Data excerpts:
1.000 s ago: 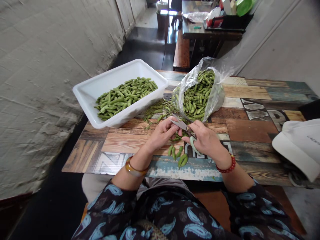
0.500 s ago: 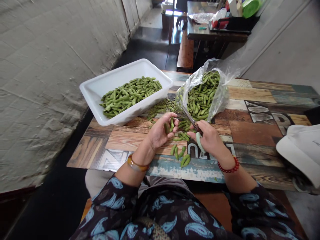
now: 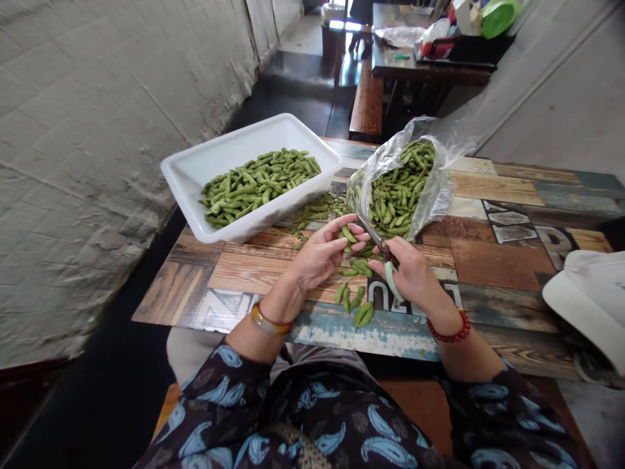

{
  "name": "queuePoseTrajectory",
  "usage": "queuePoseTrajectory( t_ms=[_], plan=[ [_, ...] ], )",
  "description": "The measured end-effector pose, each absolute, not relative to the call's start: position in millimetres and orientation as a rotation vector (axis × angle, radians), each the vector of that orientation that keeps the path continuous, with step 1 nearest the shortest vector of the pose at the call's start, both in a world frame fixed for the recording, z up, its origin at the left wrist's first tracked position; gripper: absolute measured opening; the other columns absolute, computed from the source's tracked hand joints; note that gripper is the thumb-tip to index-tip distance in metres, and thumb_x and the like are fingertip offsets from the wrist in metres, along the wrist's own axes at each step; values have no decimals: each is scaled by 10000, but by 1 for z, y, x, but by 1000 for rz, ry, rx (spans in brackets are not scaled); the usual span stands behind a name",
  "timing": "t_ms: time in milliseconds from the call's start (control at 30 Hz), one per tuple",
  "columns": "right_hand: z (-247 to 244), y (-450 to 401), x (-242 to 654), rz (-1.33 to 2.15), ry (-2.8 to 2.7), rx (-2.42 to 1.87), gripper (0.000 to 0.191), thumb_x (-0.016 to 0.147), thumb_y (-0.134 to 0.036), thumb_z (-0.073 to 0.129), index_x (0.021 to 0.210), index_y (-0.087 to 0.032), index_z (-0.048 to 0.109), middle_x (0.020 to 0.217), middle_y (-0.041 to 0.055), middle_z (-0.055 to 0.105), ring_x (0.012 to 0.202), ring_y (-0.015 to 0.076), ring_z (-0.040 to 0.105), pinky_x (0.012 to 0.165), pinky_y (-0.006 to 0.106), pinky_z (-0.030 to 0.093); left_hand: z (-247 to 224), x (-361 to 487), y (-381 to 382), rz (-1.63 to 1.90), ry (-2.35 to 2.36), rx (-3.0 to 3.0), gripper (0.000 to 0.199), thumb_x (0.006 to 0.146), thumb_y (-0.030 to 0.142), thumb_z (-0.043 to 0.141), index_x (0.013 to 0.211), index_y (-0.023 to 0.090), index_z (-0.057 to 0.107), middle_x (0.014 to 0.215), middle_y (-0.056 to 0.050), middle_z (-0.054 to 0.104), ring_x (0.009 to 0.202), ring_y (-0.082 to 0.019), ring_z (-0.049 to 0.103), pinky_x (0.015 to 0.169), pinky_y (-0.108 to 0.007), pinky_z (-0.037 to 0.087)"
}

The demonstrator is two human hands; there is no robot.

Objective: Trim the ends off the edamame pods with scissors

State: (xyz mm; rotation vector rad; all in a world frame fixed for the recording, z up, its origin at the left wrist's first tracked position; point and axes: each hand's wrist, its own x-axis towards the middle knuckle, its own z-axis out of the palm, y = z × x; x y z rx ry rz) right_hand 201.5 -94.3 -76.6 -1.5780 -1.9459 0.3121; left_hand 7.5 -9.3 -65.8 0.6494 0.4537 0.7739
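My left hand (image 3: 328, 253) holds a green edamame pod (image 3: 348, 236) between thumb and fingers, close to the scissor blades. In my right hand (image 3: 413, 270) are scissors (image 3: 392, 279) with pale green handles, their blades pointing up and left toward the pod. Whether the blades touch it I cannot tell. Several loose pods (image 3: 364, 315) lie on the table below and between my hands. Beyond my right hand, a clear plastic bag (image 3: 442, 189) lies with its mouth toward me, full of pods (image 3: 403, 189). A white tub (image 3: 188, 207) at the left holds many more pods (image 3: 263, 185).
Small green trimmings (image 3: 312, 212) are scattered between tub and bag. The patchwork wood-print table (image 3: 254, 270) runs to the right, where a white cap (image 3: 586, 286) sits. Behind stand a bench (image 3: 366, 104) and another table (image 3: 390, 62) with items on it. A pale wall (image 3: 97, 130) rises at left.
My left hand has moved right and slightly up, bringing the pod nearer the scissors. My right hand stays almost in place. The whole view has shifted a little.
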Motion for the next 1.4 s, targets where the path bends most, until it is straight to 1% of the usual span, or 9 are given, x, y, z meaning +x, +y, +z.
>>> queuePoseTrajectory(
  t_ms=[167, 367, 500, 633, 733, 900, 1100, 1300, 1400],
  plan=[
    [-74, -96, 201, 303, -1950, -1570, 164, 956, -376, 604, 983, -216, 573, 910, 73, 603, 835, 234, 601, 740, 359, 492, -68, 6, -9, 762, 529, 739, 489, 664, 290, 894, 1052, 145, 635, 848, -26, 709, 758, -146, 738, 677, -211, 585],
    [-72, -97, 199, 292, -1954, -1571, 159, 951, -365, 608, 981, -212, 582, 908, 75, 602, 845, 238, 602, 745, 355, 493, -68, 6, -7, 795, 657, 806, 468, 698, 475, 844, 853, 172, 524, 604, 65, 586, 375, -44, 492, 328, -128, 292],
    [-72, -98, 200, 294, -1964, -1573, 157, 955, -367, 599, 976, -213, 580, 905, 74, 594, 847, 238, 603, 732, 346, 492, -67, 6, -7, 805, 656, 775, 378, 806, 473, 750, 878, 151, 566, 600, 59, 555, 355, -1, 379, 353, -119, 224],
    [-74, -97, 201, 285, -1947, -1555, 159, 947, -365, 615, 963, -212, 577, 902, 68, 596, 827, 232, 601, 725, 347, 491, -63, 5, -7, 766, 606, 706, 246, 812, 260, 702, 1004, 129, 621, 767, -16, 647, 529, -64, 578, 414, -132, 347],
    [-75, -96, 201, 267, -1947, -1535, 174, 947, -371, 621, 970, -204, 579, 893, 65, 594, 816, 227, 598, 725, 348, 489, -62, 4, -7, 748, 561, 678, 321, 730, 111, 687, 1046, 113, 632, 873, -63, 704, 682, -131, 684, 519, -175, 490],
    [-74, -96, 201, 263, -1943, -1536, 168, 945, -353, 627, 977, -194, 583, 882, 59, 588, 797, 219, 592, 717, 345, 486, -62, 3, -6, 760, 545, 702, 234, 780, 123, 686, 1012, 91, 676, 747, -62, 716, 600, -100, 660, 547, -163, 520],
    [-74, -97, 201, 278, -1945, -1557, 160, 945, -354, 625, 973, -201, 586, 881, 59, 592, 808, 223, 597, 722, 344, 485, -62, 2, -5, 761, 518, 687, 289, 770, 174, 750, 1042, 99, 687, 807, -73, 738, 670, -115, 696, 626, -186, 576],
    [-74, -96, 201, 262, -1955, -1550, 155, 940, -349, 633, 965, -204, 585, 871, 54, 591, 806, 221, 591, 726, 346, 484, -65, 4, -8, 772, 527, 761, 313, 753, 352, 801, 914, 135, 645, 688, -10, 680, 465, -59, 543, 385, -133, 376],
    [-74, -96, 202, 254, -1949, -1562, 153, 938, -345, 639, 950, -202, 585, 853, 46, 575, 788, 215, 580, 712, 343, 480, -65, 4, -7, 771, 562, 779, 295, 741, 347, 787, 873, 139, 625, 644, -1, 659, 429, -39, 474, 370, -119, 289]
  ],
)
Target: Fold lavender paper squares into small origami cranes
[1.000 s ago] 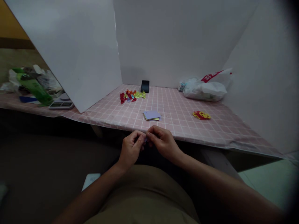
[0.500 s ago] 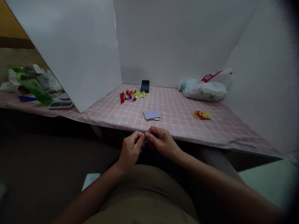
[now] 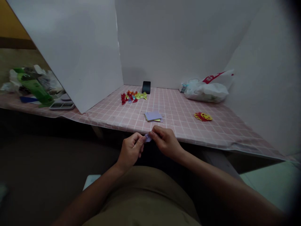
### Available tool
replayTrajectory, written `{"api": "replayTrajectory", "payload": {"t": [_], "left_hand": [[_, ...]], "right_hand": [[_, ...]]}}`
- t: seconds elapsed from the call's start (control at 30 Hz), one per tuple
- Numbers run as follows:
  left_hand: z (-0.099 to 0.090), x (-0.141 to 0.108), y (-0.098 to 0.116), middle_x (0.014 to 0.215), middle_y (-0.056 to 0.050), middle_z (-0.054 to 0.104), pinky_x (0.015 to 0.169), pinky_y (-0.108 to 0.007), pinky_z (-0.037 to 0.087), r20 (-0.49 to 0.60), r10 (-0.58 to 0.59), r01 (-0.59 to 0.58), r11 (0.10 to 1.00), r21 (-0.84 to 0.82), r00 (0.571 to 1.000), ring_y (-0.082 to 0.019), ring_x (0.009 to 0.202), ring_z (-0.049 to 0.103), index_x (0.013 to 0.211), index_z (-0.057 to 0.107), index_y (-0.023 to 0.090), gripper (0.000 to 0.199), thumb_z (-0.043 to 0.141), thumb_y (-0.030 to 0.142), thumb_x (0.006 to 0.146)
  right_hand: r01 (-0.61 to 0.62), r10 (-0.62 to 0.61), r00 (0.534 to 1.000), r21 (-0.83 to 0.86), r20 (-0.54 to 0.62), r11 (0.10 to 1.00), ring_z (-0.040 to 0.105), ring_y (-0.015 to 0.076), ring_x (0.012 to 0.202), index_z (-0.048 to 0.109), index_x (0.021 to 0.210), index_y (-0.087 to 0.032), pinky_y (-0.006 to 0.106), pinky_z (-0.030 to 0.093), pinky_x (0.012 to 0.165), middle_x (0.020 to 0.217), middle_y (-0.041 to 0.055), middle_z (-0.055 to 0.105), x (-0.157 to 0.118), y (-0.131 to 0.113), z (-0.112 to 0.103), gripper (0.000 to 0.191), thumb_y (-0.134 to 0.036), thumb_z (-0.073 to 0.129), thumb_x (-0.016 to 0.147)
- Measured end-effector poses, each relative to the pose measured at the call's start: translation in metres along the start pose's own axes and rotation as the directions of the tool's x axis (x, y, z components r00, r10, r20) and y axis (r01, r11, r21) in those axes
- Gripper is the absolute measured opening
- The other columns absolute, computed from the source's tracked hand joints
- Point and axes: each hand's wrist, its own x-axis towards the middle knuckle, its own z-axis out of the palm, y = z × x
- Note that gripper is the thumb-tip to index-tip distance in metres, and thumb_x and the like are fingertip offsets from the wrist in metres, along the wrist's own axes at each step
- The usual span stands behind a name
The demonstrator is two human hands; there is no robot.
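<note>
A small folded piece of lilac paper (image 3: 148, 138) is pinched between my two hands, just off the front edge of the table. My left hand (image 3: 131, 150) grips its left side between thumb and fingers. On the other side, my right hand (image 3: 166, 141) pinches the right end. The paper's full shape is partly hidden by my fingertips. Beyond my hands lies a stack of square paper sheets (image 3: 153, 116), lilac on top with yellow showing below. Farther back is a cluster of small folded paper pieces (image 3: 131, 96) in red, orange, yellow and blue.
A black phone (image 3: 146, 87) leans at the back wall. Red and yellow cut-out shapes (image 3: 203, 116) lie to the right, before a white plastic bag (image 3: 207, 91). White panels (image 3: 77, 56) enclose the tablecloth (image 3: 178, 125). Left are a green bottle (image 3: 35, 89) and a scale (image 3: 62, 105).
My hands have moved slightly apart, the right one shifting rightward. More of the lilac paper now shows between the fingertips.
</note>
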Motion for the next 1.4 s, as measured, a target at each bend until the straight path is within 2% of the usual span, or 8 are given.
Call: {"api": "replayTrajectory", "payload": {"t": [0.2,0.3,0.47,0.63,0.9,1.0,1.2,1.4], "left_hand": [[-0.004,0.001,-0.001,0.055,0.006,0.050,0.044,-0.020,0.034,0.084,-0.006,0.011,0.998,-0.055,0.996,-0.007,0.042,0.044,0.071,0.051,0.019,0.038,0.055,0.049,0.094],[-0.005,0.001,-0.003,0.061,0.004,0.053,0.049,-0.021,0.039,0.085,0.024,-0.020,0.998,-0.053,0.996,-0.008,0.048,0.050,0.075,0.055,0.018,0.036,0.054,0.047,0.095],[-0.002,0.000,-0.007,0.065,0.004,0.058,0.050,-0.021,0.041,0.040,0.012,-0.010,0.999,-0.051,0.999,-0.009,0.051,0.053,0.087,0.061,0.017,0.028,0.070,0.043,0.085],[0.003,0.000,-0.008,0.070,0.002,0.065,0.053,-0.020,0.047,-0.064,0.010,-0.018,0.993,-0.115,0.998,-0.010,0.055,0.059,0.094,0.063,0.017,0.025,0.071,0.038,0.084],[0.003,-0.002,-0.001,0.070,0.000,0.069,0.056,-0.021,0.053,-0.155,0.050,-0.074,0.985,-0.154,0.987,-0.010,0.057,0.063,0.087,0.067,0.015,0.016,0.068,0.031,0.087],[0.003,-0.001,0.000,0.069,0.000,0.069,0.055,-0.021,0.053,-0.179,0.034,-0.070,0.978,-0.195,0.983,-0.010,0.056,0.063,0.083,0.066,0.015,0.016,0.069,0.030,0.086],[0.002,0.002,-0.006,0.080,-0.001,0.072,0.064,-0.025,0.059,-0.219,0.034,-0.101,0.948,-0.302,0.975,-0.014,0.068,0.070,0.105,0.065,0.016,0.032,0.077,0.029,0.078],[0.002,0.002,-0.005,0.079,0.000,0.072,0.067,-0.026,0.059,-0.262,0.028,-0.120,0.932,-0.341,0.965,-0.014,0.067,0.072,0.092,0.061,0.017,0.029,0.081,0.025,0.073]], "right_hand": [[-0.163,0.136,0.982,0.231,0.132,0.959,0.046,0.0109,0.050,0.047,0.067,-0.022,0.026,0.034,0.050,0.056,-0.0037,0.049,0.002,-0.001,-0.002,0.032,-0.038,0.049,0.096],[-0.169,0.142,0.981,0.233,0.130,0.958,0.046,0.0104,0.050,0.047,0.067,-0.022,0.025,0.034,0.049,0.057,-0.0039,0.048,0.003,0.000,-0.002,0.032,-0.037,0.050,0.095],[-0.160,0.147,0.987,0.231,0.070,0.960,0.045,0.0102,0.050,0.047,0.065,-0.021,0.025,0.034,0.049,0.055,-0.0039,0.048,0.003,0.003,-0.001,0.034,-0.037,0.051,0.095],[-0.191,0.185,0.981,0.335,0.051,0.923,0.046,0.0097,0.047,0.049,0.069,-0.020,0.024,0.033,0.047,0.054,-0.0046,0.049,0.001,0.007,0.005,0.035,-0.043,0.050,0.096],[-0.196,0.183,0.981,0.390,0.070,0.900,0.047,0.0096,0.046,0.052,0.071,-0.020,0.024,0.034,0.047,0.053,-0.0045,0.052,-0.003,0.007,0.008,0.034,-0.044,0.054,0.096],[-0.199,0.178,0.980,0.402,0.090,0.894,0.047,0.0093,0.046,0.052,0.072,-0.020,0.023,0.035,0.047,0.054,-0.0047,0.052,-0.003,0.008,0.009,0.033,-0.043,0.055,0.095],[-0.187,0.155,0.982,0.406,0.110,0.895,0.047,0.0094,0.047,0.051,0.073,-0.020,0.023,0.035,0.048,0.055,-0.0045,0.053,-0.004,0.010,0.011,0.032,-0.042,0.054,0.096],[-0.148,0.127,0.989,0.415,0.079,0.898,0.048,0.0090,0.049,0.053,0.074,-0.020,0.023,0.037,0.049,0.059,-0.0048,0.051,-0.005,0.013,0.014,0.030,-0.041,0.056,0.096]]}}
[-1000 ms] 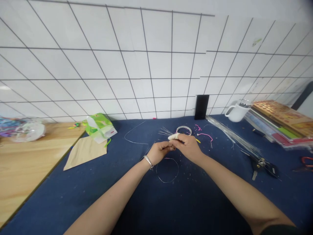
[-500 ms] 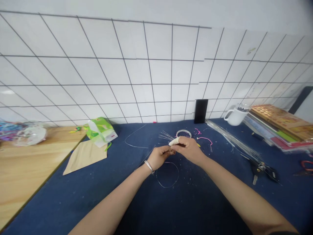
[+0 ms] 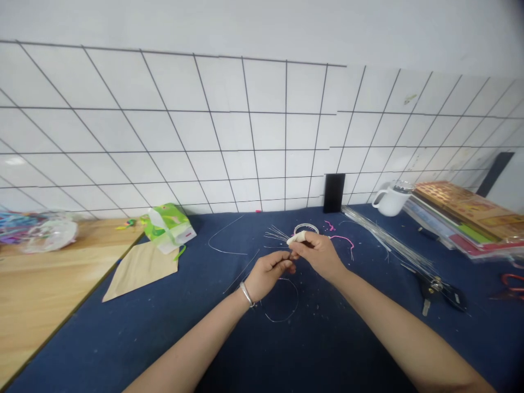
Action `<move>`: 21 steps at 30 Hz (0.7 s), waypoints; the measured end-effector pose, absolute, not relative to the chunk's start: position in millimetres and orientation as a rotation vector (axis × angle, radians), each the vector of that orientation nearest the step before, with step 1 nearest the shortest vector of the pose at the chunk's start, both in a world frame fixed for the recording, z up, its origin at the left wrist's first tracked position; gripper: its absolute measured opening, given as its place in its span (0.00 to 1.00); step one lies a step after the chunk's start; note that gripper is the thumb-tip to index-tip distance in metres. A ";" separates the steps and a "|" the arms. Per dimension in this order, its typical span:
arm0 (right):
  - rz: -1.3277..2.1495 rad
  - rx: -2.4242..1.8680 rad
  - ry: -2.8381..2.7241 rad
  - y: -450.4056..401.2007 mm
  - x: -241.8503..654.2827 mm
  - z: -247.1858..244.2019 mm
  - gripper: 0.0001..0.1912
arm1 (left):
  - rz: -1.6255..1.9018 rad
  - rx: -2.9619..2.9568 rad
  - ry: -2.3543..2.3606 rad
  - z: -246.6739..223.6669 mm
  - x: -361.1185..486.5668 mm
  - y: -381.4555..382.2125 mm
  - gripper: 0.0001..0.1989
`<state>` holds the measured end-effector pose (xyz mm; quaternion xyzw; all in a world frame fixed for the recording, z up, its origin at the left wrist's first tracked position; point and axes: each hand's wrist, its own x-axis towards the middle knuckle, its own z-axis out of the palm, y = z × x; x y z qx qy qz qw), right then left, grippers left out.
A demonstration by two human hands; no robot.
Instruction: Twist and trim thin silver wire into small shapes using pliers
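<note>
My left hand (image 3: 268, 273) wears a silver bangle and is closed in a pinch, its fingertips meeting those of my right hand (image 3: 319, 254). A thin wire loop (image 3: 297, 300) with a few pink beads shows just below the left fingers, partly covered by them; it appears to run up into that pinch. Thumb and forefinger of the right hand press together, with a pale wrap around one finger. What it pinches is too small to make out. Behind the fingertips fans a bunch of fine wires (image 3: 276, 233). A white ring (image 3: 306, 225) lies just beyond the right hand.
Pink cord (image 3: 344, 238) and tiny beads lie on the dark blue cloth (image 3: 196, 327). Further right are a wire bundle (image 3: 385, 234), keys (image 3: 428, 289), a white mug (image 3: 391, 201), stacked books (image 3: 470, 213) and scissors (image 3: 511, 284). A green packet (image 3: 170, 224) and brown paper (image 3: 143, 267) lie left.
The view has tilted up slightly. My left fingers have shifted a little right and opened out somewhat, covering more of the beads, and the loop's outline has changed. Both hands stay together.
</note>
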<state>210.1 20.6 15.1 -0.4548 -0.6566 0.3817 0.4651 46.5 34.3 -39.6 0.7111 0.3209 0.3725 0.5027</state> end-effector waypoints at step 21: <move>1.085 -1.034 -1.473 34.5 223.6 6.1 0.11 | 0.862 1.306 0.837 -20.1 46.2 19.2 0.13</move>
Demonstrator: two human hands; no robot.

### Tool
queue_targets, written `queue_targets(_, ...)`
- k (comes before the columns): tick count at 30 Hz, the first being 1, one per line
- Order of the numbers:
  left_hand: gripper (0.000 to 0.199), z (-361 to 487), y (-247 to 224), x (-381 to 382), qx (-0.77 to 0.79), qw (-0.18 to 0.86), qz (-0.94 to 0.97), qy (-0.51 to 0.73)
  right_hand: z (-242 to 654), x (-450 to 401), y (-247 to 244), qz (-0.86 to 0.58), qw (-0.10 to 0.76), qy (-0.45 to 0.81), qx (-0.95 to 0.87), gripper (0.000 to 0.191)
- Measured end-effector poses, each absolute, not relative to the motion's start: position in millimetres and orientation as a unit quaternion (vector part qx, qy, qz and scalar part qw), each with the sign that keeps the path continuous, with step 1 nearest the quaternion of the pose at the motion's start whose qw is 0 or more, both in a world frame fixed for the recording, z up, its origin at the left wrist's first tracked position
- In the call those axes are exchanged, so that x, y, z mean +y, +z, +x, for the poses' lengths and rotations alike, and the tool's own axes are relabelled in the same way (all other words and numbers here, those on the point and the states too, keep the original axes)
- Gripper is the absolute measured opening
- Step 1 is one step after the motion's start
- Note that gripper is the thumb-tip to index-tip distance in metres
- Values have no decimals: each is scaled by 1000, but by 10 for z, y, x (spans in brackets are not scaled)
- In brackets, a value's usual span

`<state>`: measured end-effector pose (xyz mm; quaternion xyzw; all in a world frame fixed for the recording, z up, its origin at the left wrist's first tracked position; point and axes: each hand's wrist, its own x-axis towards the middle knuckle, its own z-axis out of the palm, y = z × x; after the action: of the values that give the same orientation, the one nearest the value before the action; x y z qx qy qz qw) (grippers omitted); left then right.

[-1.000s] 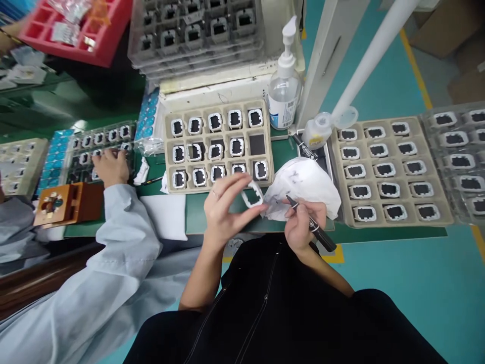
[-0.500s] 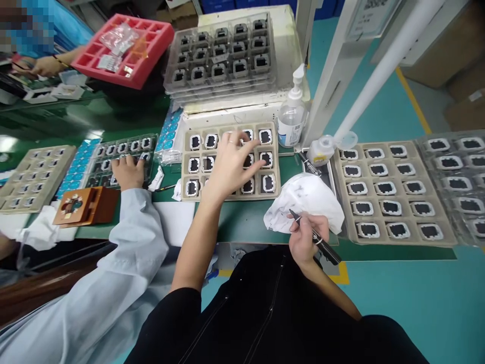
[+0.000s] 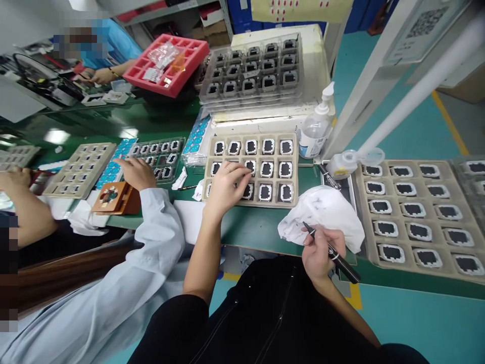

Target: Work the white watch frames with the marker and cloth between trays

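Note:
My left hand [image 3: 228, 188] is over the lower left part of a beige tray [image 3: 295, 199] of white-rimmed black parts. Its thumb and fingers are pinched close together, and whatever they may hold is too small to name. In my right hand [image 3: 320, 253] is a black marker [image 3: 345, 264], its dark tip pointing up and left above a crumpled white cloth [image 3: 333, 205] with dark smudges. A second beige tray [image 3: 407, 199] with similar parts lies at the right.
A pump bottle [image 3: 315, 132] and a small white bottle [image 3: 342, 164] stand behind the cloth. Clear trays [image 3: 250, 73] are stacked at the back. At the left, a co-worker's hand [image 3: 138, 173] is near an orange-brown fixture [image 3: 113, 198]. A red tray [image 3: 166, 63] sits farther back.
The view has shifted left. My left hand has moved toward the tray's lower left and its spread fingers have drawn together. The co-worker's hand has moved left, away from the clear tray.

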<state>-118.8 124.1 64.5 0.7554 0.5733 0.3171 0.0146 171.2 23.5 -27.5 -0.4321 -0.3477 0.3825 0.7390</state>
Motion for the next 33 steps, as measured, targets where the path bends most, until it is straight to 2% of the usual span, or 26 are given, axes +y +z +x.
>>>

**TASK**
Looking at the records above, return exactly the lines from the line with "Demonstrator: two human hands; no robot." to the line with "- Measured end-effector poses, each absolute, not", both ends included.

**RESPONSE BELOW**
Demonstrator: two human hands; no robot.

### Tool
queue_targets, written `queue_targets(_, ...)`
- k (comes before the columns): tick count at 30 Hz, the first being 1, one per line
- Order of the numbers:
  left_hand: gripper (0.000 to 0.199), z (-361 to 487), y (-247 to 224), x (-381 to 382), qx (-0.77 to 0.79), qw (-0.18 to 0.86), qz (-0.94 to 0.97), qy (-0.51 to 0.73)
  right_hand: z (-242 to 654), x (-450 to 401), y (-247 to 244), qz (-0.86 to 0.58), qw (-0.10 to 0.76), qy (-0.45 to 0.81), qx (-0.95 to 0.87), gripper (0.000 to 0.191)
- Measured end-effector poses, each absolute, not relative to the motion's start: position in millimetres and orientation as a unit quaternion (vector part qx, qy, qz and scalar part qw), each with the sign that keeps the path continuous, with step 1 nearest the quaternion of the pose at the motion's start whose qw is 0 or more, both in a world frame fixed for the recording, z up, its origin at the left wrist's first tracked position

This exercise has been fully answered.